Work request -> All lines from the entries below that contain the string "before" should be copied out.

-- Opening Marker --

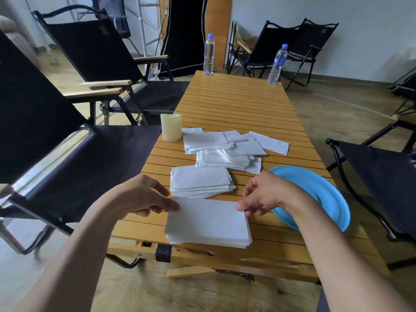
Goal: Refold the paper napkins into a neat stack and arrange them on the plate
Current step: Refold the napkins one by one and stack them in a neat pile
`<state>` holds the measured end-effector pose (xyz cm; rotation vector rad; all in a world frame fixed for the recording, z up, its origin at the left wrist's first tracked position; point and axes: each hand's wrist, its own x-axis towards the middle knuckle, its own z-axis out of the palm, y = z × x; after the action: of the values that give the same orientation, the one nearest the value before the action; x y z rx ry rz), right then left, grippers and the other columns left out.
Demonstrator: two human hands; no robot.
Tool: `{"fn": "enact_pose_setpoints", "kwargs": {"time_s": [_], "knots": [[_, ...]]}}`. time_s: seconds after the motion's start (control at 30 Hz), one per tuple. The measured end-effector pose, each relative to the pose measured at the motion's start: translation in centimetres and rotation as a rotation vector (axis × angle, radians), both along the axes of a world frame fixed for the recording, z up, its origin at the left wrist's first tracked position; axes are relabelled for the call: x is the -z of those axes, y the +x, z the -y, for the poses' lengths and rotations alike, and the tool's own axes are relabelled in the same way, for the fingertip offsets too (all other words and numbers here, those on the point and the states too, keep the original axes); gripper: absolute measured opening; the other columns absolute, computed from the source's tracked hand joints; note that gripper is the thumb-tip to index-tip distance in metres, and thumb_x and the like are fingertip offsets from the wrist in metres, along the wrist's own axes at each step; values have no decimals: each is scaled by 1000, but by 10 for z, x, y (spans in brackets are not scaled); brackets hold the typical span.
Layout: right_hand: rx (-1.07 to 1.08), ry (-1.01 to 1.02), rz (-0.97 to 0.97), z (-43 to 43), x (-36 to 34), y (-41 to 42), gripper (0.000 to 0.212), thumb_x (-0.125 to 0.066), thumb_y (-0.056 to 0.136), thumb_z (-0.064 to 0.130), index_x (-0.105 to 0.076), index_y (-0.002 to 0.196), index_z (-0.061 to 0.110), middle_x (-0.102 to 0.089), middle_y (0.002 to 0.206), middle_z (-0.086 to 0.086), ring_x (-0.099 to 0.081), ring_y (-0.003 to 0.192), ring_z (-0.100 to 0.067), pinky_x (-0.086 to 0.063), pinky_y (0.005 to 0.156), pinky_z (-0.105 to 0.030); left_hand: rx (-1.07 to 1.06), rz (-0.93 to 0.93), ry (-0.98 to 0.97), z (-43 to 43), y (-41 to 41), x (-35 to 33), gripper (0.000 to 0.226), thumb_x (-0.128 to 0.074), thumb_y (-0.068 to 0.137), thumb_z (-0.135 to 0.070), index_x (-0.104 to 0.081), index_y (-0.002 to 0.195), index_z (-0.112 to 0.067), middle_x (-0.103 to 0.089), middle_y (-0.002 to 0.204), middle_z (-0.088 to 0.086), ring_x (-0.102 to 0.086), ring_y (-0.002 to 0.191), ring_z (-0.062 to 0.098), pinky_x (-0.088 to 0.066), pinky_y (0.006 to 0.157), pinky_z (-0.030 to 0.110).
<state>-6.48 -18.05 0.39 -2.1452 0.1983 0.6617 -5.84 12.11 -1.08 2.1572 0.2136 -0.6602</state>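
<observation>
One head-worn wide-angle view looks forward and steeply down, close over the near end of the slatted wooden desk [236, 104].

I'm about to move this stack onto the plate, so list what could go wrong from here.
1. The near napkin stack sits at the table's front edge, held only at its far corners by the left hand and right hand; its layers could fan out or slide off.
2. The blue plate overhangs the table's right edge, so added weight might tip it.
3. The right forearm crosses the plate and may nudge it.
</observation>
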Motion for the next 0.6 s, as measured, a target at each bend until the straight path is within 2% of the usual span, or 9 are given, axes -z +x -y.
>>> {"fn": "enact_pose_setpoints", "kwargs": {"time_s": [0.13,0.23,0.3,0.37,0.43,0.5,0.6], "knots": [[-34,-71,-2,0,3,4,37,-91,68,11,-63,92,7,-77,72,-8,-70,58,-13,-51,48,-21,14,-12,3,0,3,4,71,-92,38,-46,-68,99,-20,-76,69,-2,-66,63,10,-52,49,19],[-52,-152,22,1,6,7,35,-94,64,16,-66,85,11,-73,61,0,-65,51,-8,-47,45,-21,5,13,27,-5,8,7,73,-91,34,-50,-68,98,-22,-76,68,-1,-67,68,14,-53,50,20],[-23,-164,92,3,9,11,32,-95,63,22,-69,79,14,-68,55,5,-59,48,-6,-44,42,-19,-52,84,15,-7,13,11,61,-93,44,-48,-69,95,-23,-76,70,2,-66,69,15,-51,49,21],[29,-135,267,1,14,19,26,-94,65,27,-71,74,20,-66,54,12,-56,50,-2,-42,44,-18,-104,234,5,-5,18,17,41,-90,62,-40,-70,92,-23,-75,72,2,-66,67,13,-49,48,20],[34,-173,498,-5,21,28,16,-89,71,28,-74,76,26,-68,65,16,-60,63,1,-46,58,-19,-82,485,25,3,24,25,23,-85,75,-32,-72,89,-21,-73,77,-2,-68,69,12,-52,55,22],[-8,-234,630,-14,31,35,11,-81,80,25,-77,90,29,-72,86,13,-64,80,-3,-51,74,-25,3,697,94,13,28,34,16,-82,80,-25,-76,94,-20,-73,89,-5,-66,75,11,-55,68,28],[-106,-299,655,-21,47,43,20,-75,87,21,-77,107,25,-68,101,5,-62,96,-13,-52,86,-32,113,772,187,22,34,52,23,-80,83,-28,-78,105,-22,-66,111,-5,-61,93,14,-51,82,32]]}}
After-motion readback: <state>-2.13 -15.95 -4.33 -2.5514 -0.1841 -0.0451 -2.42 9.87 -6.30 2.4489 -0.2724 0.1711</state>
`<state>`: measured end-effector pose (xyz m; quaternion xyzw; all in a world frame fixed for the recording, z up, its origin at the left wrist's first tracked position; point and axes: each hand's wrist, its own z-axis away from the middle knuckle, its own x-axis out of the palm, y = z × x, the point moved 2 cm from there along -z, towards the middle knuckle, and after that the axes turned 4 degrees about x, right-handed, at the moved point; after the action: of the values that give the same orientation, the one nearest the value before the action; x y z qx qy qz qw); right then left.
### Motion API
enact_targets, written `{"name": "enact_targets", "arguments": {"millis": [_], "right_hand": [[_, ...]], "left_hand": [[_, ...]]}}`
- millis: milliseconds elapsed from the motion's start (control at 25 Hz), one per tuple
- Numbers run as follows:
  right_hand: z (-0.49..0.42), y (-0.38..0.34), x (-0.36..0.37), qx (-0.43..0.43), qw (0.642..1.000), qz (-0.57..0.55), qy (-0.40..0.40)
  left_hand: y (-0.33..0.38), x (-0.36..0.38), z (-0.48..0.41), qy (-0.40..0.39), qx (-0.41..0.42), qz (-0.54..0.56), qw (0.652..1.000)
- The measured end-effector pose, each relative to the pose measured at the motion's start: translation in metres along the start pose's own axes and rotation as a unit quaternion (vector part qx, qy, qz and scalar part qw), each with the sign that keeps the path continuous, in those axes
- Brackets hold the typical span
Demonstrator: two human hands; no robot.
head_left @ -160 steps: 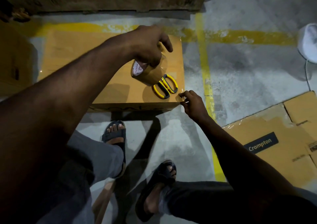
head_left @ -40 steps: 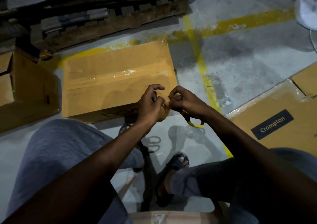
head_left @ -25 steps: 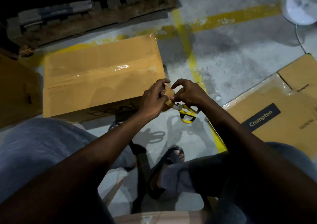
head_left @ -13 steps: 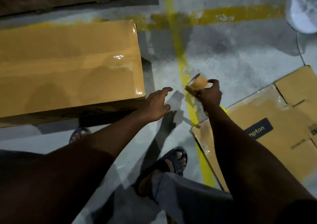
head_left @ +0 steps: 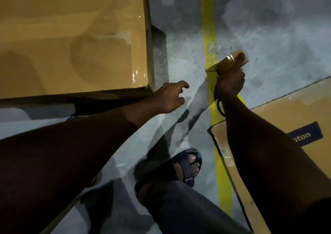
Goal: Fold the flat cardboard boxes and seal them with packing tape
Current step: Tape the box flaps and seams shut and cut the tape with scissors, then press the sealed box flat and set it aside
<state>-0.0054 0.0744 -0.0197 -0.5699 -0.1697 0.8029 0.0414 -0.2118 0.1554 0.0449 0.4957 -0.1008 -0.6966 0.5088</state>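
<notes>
A folded brown cardboard box (head_left: 71, 36) with glossy tape over its top fills the upper left. My left hand (head_left: 170, 97) hovers by the box's near right corner, fingers loosely spread and holding nothing. My right hand (head_left: 230, 81) grips a brown roll of packing tape (head_left: 231, 63) above the yellow floor line; a dark loop of the scissors' handle (head_left: 219, 106) hangs below that hand. A flat cardboard box (head_left: 286, 119) with a dark printed label lies on the floor at the right, partly hidden by my right forearm.
Grey concrete floor (head_left: 179, 54) with a yellow painted line (head_left: 208, 27) runs between the two boxes. My foot in a dark sandal (head_left: 184, 163) and my trouser legs fill the bottom of the view.
Earlier both hands worked the tape roll in front of the box. They have since separated: the right hand carries the roll to the right, and the view has closed in on the box.
</notes>
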Motion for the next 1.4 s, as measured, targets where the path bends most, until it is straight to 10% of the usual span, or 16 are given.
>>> {"name": "enact_targets", "arguments": {"millis": [640,960,1240,1400], "right_hand": [[0.116,-0.037,-0.037,-0.088,0.988,-0.091,-0.085],[0.214,-0.194,-0.098,-0.224,0.973,-0.055,0.006],[0.288,-0.324,-0.022,-0.415,0.905,0.087,-0.034],[0.242,-0.307,0.028,-0.306,0.941,0.142,-0.004]], "left_hand": [[0.035,-0.065,0.09,0.051,0.069,-0.011,0.996],[-0.003,-0.208,0.2,0.168,0.093,-0.083,0.978],[-0.181,-0.346,0.259,0.267,-0.087,-0.086,0.956],[-0.295,-0.337,0.271,0.228,-0.268,-0.064,0.934]]}}
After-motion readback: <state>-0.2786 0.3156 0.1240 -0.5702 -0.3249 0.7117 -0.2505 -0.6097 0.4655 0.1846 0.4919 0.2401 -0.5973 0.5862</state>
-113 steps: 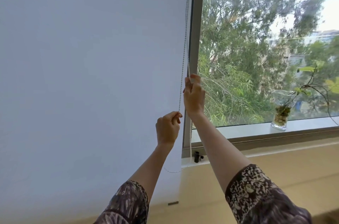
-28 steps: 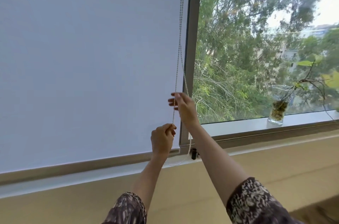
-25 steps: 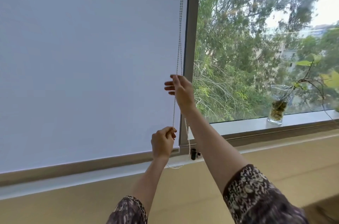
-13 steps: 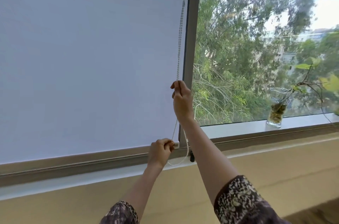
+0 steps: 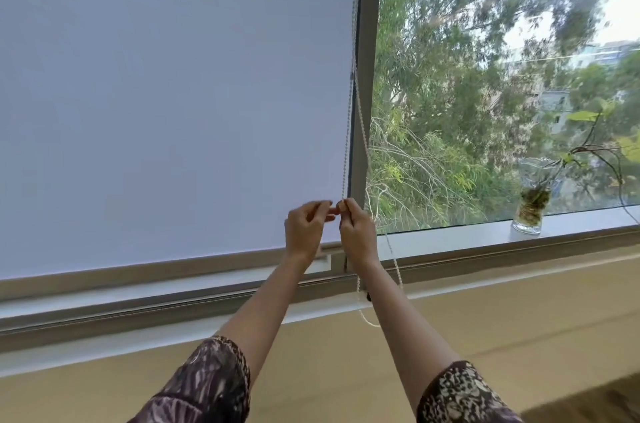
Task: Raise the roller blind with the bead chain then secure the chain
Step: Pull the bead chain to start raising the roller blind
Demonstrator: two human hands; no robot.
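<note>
Roller blind: white, covers left pane, hem just above sill. Bead chain: hangs along blind's right edge. Right hand: pinched closed on chain's left strand. Left hand: at its 9 o'clock, fingertips pinched, touching. Glass vase: sill, 3 o'clock

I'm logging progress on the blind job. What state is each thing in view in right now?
Roller blind: mostly down, bottom edge raised a little above the sill.
Bead chain: unsecured, one strand taut up from the fingers, the other hanging slack.
Right hand: pinched shut on the chain.
Left hand: fingertips closed beside the right hand; contact with the chain unclear.
Glass vase: upright on the sill, holding a plant cutting.
</note>
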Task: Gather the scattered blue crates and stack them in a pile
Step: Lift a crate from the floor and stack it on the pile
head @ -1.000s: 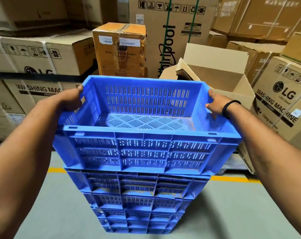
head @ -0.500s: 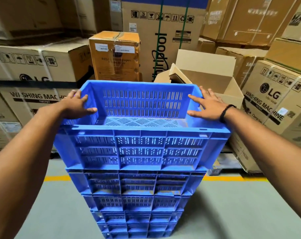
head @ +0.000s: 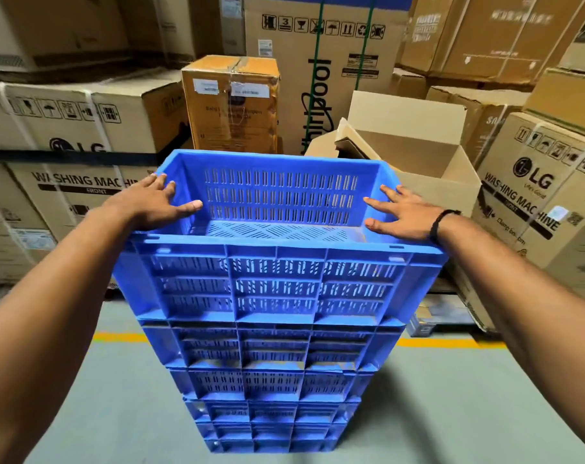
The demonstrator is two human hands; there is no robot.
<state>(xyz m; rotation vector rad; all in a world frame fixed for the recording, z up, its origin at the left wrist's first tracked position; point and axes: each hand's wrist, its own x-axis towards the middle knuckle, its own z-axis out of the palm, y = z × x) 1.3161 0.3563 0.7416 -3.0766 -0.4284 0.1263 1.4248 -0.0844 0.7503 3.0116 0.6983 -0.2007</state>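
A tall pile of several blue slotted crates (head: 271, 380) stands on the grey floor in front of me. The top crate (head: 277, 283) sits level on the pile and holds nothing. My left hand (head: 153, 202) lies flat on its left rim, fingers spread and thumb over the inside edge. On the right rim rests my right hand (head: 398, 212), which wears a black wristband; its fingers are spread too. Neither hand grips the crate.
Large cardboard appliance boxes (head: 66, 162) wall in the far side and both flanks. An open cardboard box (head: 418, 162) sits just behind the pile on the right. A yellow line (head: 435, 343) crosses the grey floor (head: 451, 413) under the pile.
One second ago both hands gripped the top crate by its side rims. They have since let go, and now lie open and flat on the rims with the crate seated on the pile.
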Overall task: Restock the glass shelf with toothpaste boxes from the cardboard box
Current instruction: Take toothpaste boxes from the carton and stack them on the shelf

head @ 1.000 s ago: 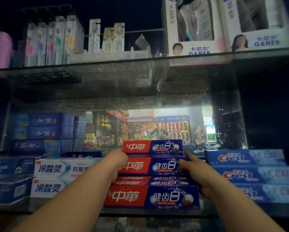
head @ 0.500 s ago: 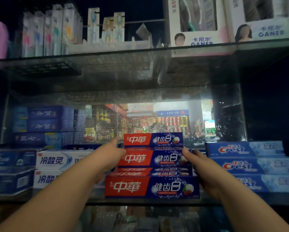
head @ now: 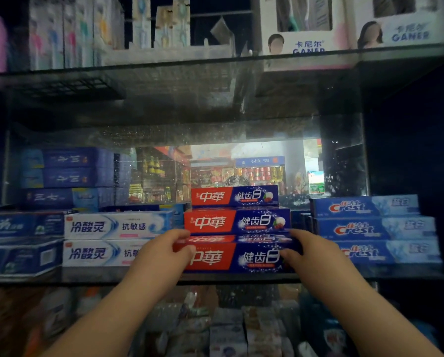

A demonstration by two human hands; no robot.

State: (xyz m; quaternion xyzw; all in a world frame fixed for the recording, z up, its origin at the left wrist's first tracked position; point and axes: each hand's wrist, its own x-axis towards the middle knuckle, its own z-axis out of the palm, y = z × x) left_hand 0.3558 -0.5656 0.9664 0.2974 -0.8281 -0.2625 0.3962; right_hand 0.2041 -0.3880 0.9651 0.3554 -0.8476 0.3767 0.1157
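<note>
Toothpaste box (head: 257, 258), seemingly gripped, left hand (head: 161, 251), right hand (head: 311, 249)

Both hands have dropped from the ends of the second box (head: 237, 221) in the red-and-blue stack, so that the left hand (head: 161, 253) and the right hand (head: 311, 251) now grip the ends of the bottom toothpaste box (head: 241, 258) at the glass shelf's (head: 87, 275) front edge.
</note>
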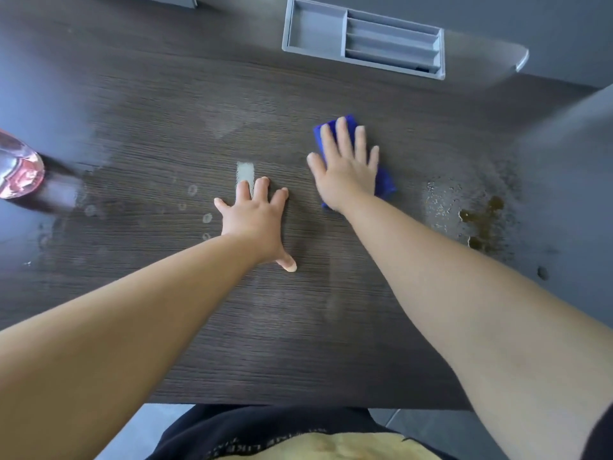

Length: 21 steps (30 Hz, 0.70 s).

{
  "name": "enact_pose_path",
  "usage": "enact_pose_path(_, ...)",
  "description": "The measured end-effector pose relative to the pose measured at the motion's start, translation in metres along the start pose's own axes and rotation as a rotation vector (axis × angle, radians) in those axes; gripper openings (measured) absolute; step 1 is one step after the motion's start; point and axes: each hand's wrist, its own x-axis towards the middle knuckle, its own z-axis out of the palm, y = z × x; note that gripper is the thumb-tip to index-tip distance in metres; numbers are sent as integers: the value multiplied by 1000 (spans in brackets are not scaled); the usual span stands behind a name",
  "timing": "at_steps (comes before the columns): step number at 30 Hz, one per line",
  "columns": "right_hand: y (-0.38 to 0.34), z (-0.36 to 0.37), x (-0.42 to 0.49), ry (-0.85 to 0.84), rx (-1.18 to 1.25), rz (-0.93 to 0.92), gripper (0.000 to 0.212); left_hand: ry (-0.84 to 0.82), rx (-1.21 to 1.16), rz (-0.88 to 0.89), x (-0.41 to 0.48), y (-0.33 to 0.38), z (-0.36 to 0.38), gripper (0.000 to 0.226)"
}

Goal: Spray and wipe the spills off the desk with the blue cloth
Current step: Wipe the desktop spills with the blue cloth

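Note:
My right hand (346,162) lies flat, fingers straight, pressing the folded blue cloth (384,182) onto the dark wood-grain desk (166,127), right of centre. My left hand (257,222) rests flat on the desk with its fingers spread, just left of the cloth and holding nothing. A brown spill (482,224) with scattered droplets lies to the right of the cloth. Wet smears and small droplet rings (192,190) mark the desk to the left. A bottle of pink liquid (18,167) stands at the left edge, only partly in view.
A grey divided organiser tray (365,38) sits at the back of the desk. A grey shelf or panel (487,58) runs behind it to the right. The desk's front edge is close to my body at the bottom.

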Motion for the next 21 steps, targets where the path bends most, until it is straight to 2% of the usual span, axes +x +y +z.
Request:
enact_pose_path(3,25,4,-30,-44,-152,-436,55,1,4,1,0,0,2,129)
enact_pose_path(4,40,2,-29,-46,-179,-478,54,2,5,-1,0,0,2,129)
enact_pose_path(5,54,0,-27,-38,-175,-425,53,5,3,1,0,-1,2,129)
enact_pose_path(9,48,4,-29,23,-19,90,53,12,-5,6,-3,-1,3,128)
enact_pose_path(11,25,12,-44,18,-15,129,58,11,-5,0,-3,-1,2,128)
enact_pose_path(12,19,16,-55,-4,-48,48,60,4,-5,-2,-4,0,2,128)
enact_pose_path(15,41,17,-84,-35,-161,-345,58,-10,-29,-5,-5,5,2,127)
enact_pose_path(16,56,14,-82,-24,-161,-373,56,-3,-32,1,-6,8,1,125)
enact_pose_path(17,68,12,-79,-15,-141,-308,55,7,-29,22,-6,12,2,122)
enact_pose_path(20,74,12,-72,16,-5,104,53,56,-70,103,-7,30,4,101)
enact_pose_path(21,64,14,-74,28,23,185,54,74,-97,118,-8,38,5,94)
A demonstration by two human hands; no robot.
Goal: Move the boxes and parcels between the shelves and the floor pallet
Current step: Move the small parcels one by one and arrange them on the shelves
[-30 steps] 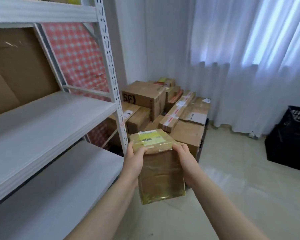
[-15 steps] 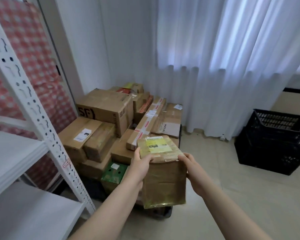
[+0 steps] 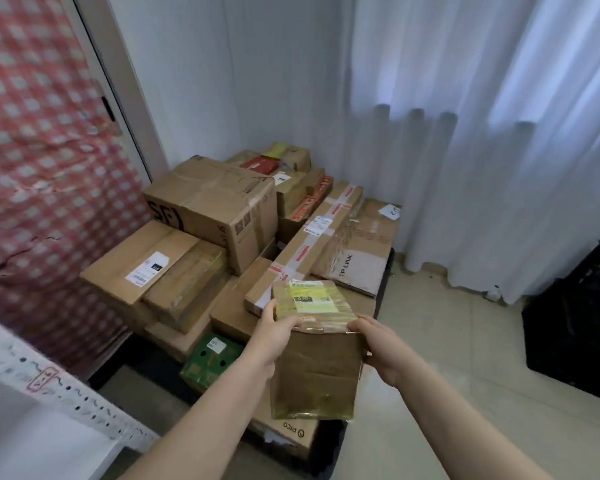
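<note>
Parcel (image 3: 314, 372), brown and wrapped in yellowish tape with a printed label on top, hangs in the air between both hands, over the near edge of the cardboard boxes (image 3: 215, 206) stacked on the dark floor pallet (image 3: 336, 445). The left hand (image 3: 274, 332) grips its upper left corner, thumb on the top face, while the right hand (image 3: 378, 348) grips the upper right edge. A green box (image 3: 210, 358) sits just left of it, lower down, and a black crate (image 3: 575, 341) stands well apart on the right.
</note>
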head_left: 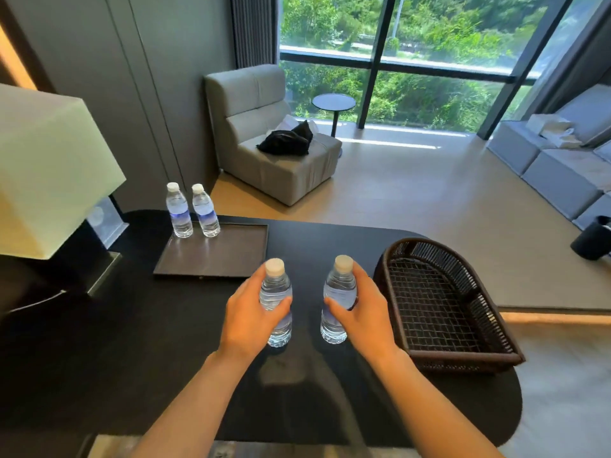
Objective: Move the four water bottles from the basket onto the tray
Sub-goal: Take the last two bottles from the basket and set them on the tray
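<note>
Two clear water bottles with white caps, one (179, 211) beside the other (205, 211), stand upright at the far left of the dark tray (231, 259). My left hand (246, 320) grips a third bottle (276, 292) upright over the black table. My right hand (363, 312) grips a fourth bottle (339, 292) upright, a short way right of it. Both held bottles are between the tray and the dark wicker basket (489, 299), which has nothing in it.
A lamp with a pale square shade (49, 173) stands on the black table (132, 358) to the left of the tray. Beyond the table are a grey armchair (264, 127), a small round side table (334, 102) and a sofa (562, 166).
</note>
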Demonstrator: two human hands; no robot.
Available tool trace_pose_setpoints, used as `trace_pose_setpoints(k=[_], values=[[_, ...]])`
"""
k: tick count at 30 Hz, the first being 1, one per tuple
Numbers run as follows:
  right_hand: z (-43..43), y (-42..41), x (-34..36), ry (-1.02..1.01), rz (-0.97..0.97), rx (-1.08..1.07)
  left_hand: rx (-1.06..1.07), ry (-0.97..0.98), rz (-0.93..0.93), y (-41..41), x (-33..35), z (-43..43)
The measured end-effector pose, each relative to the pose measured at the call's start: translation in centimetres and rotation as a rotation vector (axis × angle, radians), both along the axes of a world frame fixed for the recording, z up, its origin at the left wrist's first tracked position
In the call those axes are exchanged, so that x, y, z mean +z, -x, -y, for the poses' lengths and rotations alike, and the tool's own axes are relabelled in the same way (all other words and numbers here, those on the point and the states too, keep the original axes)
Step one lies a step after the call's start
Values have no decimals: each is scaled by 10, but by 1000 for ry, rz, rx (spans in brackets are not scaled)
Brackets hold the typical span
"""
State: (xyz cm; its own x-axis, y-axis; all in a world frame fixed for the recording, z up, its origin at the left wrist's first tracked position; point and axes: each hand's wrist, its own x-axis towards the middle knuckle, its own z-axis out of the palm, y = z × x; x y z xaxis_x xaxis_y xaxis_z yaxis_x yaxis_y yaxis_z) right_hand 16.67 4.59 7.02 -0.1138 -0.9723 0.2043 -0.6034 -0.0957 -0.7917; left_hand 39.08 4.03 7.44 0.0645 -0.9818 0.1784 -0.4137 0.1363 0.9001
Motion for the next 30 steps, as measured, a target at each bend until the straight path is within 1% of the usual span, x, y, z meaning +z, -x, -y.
trace_pose_setpoints(k=[6, 10, 16, 19, 22, 30], values=[[67, -92, -18, -57, 41, 64, 90, 24, 50, -93, -14, 45], [117, -149, -29, -92, 47, 92, 147, -14, 116, -150, -22, 91], [195, -223, -50, -121, 23, 112, 148, -65, 149, -221, -49, 169], [231, -254, -63, -124, 42, 93, 131, -91, 143, -245, -60, 204], [262, -279, -79, -127, 56, 72, 145, -69, 172, -262, -71, 237], [323, -320, -119, -164, 91, 32, 175, -78, 146, -287, -107, 300]])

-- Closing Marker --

Response to this exercise ->
`<state>` holds the measured end-effector pose (xyz cm; rotation vector rad; all in a world frame fixed for the recording, z up, its origin at the left wrist's first tracked position; point and axes: each hand's wrist, its own x-axis towards the middle knuckle, its own z-axis out of the palm, y = z × x; after the action: of the values that give the same orientation, the one nearest the value before the action; x y z rx ry rz), right then left, grippers and the other columns left out.
`<state>`: measured end-effector pose (xyz m; quaternion xyzw; all in a world frame fixed for the recording, z up, its origin at the left wrist's first tracked position; point and axes: each hand's wrist, its own z-axis away from the middle knuckle, its own x-axis out of the palm, y = z × x, the point moved 2 cm from there along -z, towards the middle knuckle, and after that the axes turned 4 degrees about x, right-handed, at the moved point; after the action: of the values that give the same orientation, the one nearest the value before the action; x y z qx qy qz qw); right then left.
  "timing": "at_steps (comes before the columns): step number at 30 Hz, one per line",

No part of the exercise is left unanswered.